European food producer

Vion N.V. is an internationally operating company of the meat and food industry with headquarters in Boxtel, Netherlands. It is among the largest meat producers in Europe, with production sites in the Netherlands, Germany and Belgium. In 2021, the company had a revenue of €4.6 billion.

==Ownership==
Vion is legally organized as Naamloze vennootschap (N.V.). Vion's sole shareholder is Stichting Administratiekantoor SBT (SBT). SBT issued depositary receipts for its shares, which are all held by Noordbrabantse Christelijke Boerenbond, Rooms-Katholieke Vereniging van Boeren en Tuinders-Ontwikkeling (NCB-Ontwikkeling). NCB-Ontwikkeling in turn acts as the investment fund of Zuidelijke Land- en Tuinbouworganisatie (ZLTO), an agricultural association with approximately 15,000 members.

==History==
The company originated in 1934, when the Noordbrabantse Christelijke Boerenbond (NCB), now known as ZLTO, founded the company Destructor NCB for processing animal carcasses of the farmers of the NCB.

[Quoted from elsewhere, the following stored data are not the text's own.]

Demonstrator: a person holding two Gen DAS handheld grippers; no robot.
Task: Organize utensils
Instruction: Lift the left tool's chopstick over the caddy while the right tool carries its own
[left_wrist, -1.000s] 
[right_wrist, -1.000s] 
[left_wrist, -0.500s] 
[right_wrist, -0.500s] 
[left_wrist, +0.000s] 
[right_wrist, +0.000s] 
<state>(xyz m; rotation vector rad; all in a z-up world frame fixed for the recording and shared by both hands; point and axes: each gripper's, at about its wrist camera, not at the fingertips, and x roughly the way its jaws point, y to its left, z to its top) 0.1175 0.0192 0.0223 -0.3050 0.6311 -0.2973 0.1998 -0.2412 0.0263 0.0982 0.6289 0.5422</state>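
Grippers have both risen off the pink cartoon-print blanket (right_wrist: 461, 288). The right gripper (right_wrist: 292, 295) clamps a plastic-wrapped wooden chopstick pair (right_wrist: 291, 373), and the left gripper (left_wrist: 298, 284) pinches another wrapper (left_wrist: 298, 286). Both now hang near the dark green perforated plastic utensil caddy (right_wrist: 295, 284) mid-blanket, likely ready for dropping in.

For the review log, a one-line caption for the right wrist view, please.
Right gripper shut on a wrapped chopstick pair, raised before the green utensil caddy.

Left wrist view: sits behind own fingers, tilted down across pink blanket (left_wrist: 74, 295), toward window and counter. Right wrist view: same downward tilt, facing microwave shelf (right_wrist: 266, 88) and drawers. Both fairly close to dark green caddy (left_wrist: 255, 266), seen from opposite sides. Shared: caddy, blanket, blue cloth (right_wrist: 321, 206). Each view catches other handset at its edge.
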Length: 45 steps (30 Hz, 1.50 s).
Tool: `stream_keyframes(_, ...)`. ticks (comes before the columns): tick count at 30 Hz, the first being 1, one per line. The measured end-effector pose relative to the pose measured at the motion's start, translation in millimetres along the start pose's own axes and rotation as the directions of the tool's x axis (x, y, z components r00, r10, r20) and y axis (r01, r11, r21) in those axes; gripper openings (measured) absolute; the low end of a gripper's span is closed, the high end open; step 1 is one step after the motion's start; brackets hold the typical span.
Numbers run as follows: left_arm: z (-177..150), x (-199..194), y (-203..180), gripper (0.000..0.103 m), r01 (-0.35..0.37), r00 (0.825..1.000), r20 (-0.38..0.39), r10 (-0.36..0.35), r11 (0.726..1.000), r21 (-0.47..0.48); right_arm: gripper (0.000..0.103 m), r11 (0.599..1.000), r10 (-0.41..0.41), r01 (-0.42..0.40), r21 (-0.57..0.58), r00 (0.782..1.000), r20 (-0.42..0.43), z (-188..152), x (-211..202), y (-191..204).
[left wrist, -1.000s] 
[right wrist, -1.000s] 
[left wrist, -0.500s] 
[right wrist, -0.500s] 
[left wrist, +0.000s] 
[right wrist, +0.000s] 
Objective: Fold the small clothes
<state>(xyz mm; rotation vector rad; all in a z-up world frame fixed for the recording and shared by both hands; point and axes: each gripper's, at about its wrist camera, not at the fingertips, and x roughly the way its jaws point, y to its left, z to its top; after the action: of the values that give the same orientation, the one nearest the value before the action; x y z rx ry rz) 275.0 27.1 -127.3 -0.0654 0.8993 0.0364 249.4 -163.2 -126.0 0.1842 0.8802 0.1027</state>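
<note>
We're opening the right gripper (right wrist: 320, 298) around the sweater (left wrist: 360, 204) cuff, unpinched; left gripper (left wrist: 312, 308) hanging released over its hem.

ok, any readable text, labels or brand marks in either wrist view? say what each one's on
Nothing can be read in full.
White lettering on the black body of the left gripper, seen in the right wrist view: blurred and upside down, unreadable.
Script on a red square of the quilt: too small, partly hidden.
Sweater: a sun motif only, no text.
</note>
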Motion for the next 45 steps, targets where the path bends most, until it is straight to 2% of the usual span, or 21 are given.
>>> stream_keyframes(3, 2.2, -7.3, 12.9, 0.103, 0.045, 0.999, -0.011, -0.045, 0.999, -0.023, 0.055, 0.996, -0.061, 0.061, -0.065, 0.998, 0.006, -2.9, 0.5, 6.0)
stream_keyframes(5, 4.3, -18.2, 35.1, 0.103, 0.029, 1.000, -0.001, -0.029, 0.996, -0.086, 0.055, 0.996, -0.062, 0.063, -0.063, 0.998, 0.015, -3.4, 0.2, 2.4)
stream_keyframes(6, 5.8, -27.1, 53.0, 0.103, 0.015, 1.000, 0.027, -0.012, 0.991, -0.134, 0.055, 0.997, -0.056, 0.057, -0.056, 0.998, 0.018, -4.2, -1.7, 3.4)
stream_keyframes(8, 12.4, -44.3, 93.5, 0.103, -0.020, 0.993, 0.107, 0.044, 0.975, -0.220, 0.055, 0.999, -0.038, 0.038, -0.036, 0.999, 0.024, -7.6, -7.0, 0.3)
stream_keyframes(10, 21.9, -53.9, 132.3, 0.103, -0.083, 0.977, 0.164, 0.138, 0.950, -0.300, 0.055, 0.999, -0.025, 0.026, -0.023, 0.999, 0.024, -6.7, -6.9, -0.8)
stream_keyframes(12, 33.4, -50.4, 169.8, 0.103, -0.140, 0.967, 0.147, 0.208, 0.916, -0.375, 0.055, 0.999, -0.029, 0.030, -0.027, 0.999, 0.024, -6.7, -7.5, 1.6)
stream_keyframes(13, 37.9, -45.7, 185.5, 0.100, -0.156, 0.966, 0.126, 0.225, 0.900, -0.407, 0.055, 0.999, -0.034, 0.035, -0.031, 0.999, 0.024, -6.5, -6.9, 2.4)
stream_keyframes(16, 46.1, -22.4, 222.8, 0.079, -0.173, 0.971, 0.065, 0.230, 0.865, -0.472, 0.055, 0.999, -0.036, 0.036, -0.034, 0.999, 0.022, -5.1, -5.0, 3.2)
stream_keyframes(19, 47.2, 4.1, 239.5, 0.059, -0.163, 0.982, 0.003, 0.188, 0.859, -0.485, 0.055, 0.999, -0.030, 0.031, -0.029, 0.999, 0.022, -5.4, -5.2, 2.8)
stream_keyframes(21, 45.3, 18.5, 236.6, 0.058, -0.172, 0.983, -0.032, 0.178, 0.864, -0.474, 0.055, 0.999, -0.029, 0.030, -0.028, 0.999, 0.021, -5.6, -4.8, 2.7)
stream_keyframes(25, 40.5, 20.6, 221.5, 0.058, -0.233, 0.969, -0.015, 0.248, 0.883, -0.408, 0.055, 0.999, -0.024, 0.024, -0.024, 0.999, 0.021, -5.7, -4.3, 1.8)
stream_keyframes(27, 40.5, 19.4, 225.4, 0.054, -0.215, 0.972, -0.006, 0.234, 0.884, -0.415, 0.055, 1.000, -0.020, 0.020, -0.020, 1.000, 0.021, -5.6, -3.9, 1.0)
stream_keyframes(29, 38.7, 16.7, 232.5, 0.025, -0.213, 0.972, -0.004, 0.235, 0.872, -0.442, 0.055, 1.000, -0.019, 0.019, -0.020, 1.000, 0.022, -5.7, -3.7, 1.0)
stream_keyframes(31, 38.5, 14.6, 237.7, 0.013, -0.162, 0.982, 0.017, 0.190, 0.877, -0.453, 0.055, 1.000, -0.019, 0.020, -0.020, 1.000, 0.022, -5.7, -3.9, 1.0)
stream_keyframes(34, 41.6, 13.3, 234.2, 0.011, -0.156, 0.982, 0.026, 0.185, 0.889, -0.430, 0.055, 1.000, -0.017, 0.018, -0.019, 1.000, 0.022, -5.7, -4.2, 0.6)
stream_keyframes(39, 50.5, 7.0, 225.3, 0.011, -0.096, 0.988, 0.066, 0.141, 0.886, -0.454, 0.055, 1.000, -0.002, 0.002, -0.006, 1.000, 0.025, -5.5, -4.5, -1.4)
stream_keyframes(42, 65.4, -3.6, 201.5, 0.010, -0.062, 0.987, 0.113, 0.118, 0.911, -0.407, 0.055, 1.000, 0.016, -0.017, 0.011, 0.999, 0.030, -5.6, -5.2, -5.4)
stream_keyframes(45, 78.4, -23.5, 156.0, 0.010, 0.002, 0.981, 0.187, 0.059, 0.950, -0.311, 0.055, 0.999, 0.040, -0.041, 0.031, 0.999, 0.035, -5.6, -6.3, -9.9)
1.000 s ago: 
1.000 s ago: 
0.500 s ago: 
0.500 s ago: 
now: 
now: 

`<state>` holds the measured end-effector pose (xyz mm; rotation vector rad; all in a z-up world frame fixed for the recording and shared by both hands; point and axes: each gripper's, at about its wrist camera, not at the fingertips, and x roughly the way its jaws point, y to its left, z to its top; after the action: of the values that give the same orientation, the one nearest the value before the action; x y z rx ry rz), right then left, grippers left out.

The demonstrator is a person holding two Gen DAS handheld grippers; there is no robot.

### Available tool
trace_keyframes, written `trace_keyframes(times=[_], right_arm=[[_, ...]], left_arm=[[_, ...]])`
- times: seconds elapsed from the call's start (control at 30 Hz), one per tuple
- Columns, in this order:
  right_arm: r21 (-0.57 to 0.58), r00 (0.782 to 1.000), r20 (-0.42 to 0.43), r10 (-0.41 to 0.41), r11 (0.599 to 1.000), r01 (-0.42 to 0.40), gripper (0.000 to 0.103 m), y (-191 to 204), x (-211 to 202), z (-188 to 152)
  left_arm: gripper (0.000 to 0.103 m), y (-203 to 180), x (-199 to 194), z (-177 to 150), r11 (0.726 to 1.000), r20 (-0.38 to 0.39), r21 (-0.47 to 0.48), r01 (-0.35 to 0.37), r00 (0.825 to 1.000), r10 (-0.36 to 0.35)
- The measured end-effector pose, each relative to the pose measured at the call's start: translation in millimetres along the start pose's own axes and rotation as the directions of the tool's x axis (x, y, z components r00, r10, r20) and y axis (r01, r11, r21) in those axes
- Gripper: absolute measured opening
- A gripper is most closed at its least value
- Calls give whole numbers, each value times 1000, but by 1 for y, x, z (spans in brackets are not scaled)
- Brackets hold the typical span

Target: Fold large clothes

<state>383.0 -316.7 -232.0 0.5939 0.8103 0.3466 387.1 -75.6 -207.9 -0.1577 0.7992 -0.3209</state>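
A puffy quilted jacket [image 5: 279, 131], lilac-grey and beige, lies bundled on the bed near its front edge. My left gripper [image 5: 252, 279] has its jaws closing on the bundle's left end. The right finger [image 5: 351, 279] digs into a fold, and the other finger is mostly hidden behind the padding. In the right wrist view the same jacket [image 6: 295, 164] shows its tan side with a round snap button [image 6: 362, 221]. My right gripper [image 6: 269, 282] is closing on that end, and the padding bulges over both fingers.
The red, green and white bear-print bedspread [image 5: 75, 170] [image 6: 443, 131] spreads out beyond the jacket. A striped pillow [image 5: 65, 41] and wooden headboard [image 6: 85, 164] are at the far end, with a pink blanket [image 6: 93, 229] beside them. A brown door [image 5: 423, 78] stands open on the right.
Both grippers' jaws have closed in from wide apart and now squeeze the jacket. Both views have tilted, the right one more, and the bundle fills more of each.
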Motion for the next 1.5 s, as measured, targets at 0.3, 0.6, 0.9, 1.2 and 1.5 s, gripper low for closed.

In the 1980s, the company expanded via takeovers. In the 1990s, it entered the market for value-added products, mainly gelatin. It was renamed to Sobel N.V.

In 2002, ZLTO decided to enter the meat industry. Therefore, the ZTLO additionally founded the Bestmeat Company N.V. and brought it together with Sobel into the new holding company Best Agrifund N.V.

The first takeover in the meat industry was the leading German meat company Moksel in early 2003. Following, the company took over the leading Dutch meat company Dumeco in mid-2003, and Norddeutsche Fleischzentrale (NFZ, Nordfleisch) in the end of 2003. In 2004, Hendrix Meat was bought from Nutreco Holding N.V. and in 2005 the German company Südfleisch was taken over.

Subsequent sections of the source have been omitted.